* **Task goal**
Read through the data, and wherever a line holds the word "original", write that line out.

* **Material provided**
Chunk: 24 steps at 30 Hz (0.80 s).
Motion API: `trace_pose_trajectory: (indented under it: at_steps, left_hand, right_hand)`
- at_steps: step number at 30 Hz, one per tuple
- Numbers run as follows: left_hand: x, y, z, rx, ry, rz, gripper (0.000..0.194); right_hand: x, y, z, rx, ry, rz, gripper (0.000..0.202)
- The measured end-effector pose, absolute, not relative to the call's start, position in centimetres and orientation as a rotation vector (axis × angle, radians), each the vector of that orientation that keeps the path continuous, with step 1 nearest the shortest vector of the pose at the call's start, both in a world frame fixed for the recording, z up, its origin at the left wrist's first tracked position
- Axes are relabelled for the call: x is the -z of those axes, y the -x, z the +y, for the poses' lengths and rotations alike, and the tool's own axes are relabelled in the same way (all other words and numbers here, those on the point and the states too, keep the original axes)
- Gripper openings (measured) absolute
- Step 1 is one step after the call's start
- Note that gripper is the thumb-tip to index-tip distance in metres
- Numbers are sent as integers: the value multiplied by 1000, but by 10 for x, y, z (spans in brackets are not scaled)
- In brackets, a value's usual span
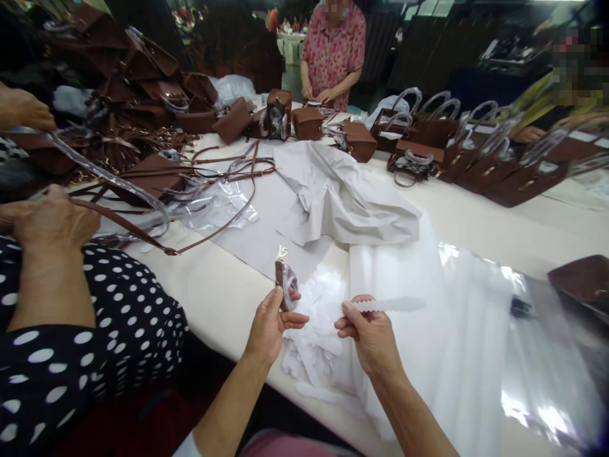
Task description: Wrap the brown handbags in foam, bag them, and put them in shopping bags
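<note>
My left hand (275,320) holds a small brown leather piece wrapped in clear plastic (286,279) between thumb and fingers; whether it is a strap or a handle I cannot tell. In my right hand (364,324), thumb and fingers pinch a white foam strip (394,304) with a scalloped edge, which points to the right. Between and below both hands lies a loose pile of similar white strips (316,336). Wide sheets of white foam (409,355) spread beneath and beyond my right hand.
Crumpled grey paper (347,190) lies ahead. Brown handbags (504,158) line the right, and more are heaped at the back left (147,63). Clear plastic bags (547,362) lie right. A co-worker's hand (54,219) works with a brown strap (128,225); another person (333,57) stands opposite.
</note>
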State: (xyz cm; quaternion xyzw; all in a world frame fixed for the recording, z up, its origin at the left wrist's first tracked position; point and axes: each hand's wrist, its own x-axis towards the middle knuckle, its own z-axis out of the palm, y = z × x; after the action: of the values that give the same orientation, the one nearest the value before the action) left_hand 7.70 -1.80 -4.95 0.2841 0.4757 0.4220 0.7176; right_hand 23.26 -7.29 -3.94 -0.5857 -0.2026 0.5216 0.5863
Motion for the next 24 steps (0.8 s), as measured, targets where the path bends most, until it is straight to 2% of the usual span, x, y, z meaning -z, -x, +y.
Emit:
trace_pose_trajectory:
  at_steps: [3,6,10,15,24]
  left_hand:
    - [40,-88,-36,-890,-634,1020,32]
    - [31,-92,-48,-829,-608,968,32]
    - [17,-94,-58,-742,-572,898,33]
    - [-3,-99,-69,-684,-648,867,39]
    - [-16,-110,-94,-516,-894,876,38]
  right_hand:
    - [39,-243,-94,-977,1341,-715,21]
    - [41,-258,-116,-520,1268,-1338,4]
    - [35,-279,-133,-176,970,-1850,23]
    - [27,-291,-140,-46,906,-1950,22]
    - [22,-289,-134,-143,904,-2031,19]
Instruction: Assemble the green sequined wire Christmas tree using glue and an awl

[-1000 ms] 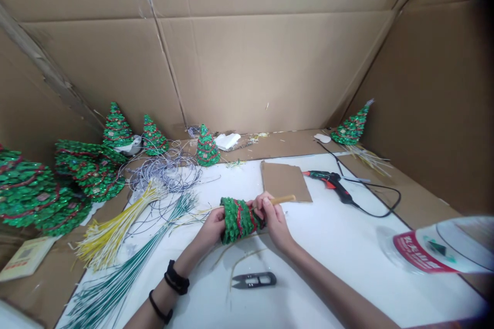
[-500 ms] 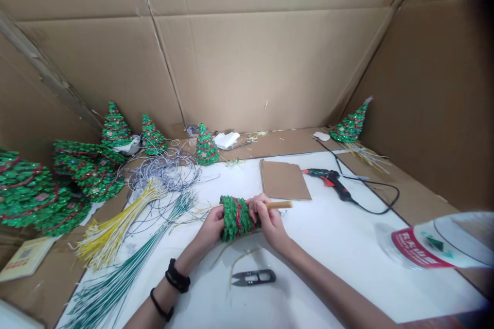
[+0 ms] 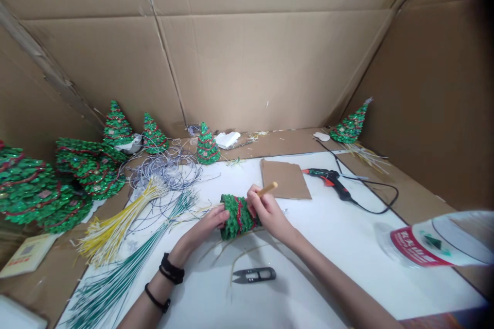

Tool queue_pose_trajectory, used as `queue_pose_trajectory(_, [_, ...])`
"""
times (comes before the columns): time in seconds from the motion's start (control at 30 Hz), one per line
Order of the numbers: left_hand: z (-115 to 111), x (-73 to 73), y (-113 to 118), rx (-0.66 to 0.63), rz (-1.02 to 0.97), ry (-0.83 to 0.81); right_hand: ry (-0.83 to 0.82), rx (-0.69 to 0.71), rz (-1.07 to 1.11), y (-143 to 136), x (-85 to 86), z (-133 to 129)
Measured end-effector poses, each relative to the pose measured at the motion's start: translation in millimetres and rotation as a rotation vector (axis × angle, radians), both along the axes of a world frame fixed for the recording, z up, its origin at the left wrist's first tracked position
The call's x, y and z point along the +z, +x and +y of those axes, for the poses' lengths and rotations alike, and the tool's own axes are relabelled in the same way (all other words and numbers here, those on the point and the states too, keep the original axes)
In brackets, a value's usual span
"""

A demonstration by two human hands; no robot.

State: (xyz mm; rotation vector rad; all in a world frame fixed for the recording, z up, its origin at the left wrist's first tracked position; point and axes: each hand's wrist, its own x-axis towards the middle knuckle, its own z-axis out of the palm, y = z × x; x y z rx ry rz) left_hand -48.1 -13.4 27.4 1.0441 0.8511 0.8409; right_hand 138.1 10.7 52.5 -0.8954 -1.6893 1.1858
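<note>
A small green tree [image 3: 234,216] with a red garland lies on its side between both hands, above the white work surface. My left hand [image 3: 215,218] is closed around its left end. Pinched in my right hand [image 3: 266,211] is a wooden stick [image 3: 269,189], its free end tilted up to the right, while the fingers rest at the tree's right end. Thin pale strands trail below the tree. Black thread snips [image 3: 254,275] lie on the surface just below the hands.
A cardboard square [image 3: 285,180] and a glue gun [image 3: 328,180] with its cable lie beyond my right hand. Yellow wires [image 3: 119,226], green wires [image 3: 127,262] and several green trees stand or lie at the left. A large plastic bottle [image 3: 440,241] is at the right.
The stick in my right hand has swung from nearly level to tilted upward. My left hand has shifted slightly over the tree's end, with its fingers now showing on top.
</note>
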Motion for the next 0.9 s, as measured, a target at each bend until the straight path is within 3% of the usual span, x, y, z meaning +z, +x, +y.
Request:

* **Response below**
- Axes are relabelled for the call: x is the -z of those axes, y the -x, z the +y, for the poses' lengths and rotations alike, and the tool's own axes are relabelled in the same way (all other words and numbers here, those on the point and the states too, keep the original axes)
The call's x, y and z point along the +z, +x and +y of those axes, for the poses' lengths and rotations alike, and the tool's own axes are relabelled in the same way (all other words and numbers here, those on the point and the states too, keep the original axes)

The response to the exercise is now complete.